The editors cannot be faulted on matters of syntax, grammar, metrics—or Realien, as at (e.g.) 600, 984, nor are they squeamish in discussing the sexual/scatological references or sous-entendu, which, as in most other plays by Aristophanes, occur frequently (at 888 B/O note the desiderative form χεσείῃ, but don’t add that the perhaps more usual desiderative is χεζητιᾶν, as at Frogs 8 or Clouds 1387; I had expected an Index entry for hapax legomena or nonce-words, but was disappointed, though they may be included in a long but undifferentiated entry for Colloquialisms.
The editors have adopted what feels like a ‘take no prisoners’ policy, so generously conceived has been this edition, especially in their consideration of the transmission of the text, but also in the completeness of their notes on the play’s contents: the reviewer found that few indeed were the instances where a doubt in his mind was not resolved. Production values are very high (perhaps ‘there’ should be ‘their’, p.389, note on σίτησιν).

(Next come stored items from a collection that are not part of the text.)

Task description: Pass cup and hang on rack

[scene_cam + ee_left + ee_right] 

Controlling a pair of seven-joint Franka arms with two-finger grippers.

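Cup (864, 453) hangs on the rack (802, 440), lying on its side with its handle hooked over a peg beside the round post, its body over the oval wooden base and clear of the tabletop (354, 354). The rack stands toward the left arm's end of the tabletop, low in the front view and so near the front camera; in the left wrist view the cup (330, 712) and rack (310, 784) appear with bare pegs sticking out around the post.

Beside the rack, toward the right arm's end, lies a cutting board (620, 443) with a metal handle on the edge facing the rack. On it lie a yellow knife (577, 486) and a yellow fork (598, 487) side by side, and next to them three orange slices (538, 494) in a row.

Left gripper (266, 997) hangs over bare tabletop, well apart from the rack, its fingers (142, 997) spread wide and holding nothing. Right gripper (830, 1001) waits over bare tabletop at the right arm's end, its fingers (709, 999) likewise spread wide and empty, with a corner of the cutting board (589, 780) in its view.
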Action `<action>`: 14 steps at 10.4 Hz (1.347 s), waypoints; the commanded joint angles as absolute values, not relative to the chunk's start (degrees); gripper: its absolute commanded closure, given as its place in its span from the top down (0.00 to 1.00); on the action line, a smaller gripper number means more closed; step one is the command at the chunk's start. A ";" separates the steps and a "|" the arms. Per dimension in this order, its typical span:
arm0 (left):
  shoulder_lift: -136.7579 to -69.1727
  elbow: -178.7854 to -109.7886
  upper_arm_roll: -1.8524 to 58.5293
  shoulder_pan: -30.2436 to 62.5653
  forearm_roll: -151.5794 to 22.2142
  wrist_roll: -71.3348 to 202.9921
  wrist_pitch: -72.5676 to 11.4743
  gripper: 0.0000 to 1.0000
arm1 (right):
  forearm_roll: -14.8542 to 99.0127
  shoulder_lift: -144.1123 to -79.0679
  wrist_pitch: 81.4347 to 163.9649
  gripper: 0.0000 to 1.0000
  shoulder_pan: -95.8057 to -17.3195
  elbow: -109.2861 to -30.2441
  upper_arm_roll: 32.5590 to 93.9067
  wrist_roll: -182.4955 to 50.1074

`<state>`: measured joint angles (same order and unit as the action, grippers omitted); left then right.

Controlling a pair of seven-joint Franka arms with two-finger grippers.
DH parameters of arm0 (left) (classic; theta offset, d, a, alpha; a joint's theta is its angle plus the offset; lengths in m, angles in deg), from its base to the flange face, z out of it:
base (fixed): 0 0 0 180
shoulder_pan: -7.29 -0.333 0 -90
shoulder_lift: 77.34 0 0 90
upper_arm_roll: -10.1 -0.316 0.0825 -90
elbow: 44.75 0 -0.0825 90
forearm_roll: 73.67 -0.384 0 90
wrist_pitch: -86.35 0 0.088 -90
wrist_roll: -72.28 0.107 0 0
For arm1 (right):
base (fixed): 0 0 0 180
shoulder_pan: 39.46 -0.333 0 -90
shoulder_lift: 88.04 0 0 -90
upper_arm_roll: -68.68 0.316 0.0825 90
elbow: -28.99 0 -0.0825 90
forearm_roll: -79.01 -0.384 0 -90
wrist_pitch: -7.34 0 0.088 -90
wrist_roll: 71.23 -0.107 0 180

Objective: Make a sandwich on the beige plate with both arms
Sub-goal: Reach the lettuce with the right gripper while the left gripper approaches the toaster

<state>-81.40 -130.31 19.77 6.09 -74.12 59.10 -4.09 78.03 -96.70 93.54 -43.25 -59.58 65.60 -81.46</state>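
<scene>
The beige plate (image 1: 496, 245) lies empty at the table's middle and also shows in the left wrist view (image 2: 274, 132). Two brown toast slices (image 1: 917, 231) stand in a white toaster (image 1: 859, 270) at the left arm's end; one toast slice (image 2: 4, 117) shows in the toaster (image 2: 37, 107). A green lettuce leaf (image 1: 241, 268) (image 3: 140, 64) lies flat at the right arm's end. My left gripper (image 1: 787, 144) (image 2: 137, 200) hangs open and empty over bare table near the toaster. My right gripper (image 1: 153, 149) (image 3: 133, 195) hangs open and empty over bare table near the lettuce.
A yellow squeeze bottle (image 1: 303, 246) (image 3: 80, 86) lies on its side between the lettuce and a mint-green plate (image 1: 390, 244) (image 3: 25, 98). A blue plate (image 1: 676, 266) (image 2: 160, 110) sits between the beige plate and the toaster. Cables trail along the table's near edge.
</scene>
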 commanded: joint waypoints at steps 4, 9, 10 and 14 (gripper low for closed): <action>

We waited over 100 years for a commentary on Knights to match that of R.A. Neil; another commentary on this play may not be needed for a similar length of time, and one imagines that this commentary will occupy graduate seminars for years to come. It need hardly be said that a markedly less expensive paperback version would be welcome but, as it is, the editors deserve our thanks for their successful completion of this formidable enterprise.